Distraídamente, la muchacha alargó la mano y enderezó una chaqueta de visón.
– Pues… -empezó, hizo una pausa y prosiguió-: Yo diría que Maurizio estaba irritado con él.
Brunetti se abstuvo de interrumpir con apremios ni preguntas.
– Una vez lo enviaron… me refiero a Roberto, a París, me parece. En cualquier caso, a una ciudad importante, donde los Lorenzoni tenían una gran operación en marcha. No llegué a saber exactamente qué había pasado, pero me parece que Roberto abrió un paquete o algo por el estilo, o leyó un contrato y luego lo comentó con alguien que no debía enterarse. Lo cierto es que la operación se anuló.
La joven miró a Brunetti y vio su gesto de decepción.
– Ya sé, ya sé que no es mucho, pero Maurizio estaba furioso. -Después de reflexionar, optó por hacer el comentario-: Y Maurizio tiene muy mal genio.
– ¿Lo dice por lo de la mano? -preguntó Brunetti.
– Nada de eso -respondió ella rápidamente-. Esto fue un accidente. Él no quería hacerlo, créame; si lo hubiera hecho a propósito, yo hubiera ido al puesto de carabinieri a la mañana siguiente, nada más salir del hospital. -Utilizó la mano en cuestión para arreglar otra prenda de piel en la percha-. Es sólo que a veces pierde los estribos y grita.

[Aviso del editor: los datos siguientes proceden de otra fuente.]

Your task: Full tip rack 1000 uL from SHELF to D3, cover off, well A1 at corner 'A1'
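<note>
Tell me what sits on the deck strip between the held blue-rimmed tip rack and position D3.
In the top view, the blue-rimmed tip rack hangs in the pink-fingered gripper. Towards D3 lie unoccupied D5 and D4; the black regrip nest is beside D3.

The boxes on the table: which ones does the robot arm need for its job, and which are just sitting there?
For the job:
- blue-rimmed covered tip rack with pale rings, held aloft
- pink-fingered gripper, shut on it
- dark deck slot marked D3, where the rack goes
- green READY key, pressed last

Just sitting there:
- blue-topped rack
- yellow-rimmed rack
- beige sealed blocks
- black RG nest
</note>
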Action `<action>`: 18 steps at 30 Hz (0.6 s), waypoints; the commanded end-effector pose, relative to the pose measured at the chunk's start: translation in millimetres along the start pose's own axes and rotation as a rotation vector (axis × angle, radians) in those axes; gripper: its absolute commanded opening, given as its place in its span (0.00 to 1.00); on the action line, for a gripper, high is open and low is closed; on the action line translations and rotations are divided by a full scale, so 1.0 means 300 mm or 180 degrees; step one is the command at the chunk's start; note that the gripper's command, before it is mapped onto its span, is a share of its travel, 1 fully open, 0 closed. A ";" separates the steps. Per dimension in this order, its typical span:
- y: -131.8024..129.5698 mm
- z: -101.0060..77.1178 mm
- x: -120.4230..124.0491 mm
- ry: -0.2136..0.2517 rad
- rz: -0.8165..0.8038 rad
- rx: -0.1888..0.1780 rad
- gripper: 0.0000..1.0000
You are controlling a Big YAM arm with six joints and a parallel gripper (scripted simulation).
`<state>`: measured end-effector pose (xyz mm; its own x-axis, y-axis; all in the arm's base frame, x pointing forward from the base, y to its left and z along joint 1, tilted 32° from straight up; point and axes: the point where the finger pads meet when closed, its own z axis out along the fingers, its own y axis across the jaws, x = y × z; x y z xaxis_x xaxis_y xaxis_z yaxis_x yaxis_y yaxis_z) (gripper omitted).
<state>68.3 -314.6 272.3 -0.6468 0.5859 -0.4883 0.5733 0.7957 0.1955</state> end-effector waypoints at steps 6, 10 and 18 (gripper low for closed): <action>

Que yo sepa, nunca ha hecho nada. Pero cuando se pone así, no se puede hablar con él; parece otra persona.
– Y ¿cómo es cuando parece él?
– Muy serio. Por eso dejé de salir con él. Siempre estaba llamando para decir que tenía que quedarse a trabajar o que teníamos que llevar a cenar a alguien del negocio. Entonces ocurrió esto -dijo agitando otra vez la mano-, y le dije que habíamos terminado.
– ¿Él cómo lo tomó?
– Creo que con alivio, sobre todo cuando le dije que así y todo firmaría el papel para los abogados.
– ¿Ha sabido de Maurizio desde entonces?
– No. A veces lo veo por la calle, y nos saludamos. Pero sin hablar apenas, sólo ¿cómo estás? y cosas así.

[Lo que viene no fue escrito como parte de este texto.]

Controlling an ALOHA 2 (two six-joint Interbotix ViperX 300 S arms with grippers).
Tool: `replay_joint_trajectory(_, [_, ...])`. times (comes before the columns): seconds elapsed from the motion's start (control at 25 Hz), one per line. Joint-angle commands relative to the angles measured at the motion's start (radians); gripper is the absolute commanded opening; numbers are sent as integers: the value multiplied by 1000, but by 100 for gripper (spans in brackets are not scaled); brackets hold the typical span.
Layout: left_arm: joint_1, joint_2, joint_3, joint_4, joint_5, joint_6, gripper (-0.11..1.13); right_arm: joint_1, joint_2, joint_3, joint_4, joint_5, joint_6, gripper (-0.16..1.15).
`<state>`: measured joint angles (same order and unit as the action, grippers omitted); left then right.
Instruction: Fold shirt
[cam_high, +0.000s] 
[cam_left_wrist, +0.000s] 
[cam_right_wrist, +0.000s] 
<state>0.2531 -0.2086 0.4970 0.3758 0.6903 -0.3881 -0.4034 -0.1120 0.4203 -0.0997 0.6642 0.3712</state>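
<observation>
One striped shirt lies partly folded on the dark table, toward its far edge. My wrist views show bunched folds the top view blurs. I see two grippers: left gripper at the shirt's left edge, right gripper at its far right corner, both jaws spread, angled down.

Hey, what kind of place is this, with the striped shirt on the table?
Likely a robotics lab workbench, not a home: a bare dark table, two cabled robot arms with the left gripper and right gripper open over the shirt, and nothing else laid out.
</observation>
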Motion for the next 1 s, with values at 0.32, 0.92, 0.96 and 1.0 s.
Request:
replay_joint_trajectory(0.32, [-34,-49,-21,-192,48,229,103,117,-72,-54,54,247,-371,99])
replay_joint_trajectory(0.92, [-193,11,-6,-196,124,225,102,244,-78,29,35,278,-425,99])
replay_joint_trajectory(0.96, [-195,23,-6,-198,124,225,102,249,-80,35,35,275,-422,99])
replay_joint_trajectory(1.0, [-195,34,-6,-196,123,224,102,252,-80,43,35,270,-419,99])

Brunetti volvió a sacar la cartera y extrajo de ella una tarjeta.
– Si recuerda algo más, ¿me llamará a la questura?
Ella tomó la tarjeta y la guardó en el bolsillo de su jersey marrón.
– Desde luego -dijo sin entonación, y él dudó de que la tarjeta llegara a la noche.
Brunetti le tendió la mano, estrechó la de ella y se alejó hacia la escalera por entre los percheros de pieles. Mientras bajaba hacia la puerta principal, se preguntaba cuántos millones en negro habría recibido ella a cambio de su firma en un papel. Pero, como se había recordado a sí mismo en tantas ocasiones, la evasión de impuestos no era asunto suyo.